Yardım etmenin yolları

Erken müdahale, istismara tanık olmanın etkilerine karşı koymanın en iyi yollarından biridir. Aile içi istismara tanık olan çocuklara yardım etmenin yolları şunlardır:

  • Okul çağındaki çocukların okullarındaki profesyonellerden, genellikle okul danışmanlarından danışmanlık almalarını sağlamak.
  • Çeşitli danışmanlık türleriyle deneyler yapmak: çocuklara kendilerini tehlikeli durumlardan nasıl kurtaracaklarını öğretmek için oyun terapisi , akran destek grupları, öfke yönetimi sınıfları ve güvenlik programları.

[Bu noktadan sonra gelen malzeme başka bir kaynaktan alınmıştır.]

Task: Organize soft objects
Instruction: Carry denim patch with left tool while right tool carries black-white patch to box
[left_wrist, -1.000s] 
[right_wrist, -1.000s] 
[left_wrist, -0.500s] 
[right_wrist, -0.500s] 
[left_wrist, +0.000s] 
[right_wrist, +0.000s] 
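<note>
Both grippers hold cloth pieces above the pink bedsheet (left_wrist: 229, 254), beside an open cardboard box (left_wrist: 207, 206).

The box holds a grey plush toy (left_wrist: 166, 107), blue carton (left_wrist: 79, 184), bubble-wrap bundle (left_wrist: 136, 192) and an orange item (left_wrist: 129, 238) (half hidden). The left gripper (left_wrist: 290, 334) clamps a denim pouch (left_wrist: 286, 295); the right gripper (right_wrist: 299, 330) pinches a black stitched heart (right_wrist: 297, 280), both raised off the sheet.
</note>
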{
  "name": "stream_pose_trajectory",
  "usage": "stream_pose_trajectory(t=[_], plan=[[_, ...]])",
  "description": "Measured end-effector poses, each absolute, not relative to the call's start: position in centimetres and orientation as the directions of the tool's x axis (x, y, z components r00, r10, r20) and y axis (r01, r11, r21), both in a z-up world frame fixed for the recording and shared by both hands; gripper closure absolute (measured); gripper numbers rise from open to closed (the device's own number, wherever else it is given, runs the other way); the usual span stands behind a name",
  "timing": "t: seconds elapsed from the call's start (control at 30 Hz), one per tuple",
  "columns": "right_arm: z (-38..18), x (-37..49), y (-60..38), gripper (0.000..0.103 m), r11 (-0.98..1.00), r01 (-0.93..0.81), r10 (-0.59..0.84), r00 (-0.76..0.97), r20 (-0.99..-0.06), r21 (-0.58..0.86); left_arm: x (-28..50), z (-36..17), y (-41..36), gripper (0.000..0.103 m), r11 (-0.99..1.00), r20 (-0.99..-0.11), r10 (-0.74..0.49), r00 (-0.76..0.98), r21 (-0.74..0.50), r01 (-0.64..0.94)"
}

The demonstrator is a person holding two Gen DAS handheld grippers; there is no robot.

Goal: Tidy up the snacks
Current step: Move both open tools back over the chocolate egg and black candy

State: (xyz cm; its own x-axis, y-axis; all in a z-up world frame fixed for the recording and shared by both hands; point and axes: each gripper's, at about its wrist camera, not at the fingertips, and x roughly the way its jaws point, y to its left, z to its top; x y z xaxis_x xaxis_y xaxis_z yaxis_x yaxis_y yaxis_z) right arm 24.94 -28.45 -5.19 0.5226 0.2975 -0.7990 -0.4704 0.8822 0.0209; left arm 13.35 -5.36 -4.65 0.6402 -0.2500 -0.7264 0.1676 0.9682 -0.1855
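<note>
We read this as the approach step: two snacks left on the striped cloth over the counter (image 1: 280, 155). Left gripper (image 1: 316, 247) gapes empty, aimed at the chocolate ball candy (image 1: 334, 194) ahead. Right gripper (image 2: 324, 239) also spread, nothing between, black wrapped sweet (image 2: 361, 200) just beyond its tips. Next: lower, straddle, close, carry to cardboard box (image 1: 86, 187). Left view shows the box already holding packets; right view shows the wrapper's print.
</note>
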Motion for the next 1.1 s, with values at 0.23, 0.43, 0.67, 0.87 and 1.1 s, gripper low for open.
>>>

  • Çocuğu tanıştıracak sevgi dolu ve destekleyici bir yetişkin bulmak ve çocuğu yetişkinle düzenli olarak zaman geçirmeye teşvik etmek. Bu, güvenilir bir aile üyesini veya topluluk savunucusunu içerebilir. Aile Şiddeti Savunma Fonu, çocukların iyileşmesine ve dayanıklılık geliştirmesine yardımcı olacak en önemli bileşenin sevgi dolu bir yetişkinin varlığı olduğunu bildirmektedir.
  • Bir çocuk aile içi şiddete tanık olduktan sonra hiçbir şekilde şiddeti içermeyen güvenli bir ortam sağlamak.
  • Vurmak, lakap takmak, bağırmak veya herhangi bir sözlü saldırgan davranış biçimini içermeyen disiplin yolları bulmak.
  • Düzenli öğünler ve ödev saatleri gibi programlanmış rutinler oluşturarak çocukların güvenlik duygusu oluşturmalarına yardımcı olmak.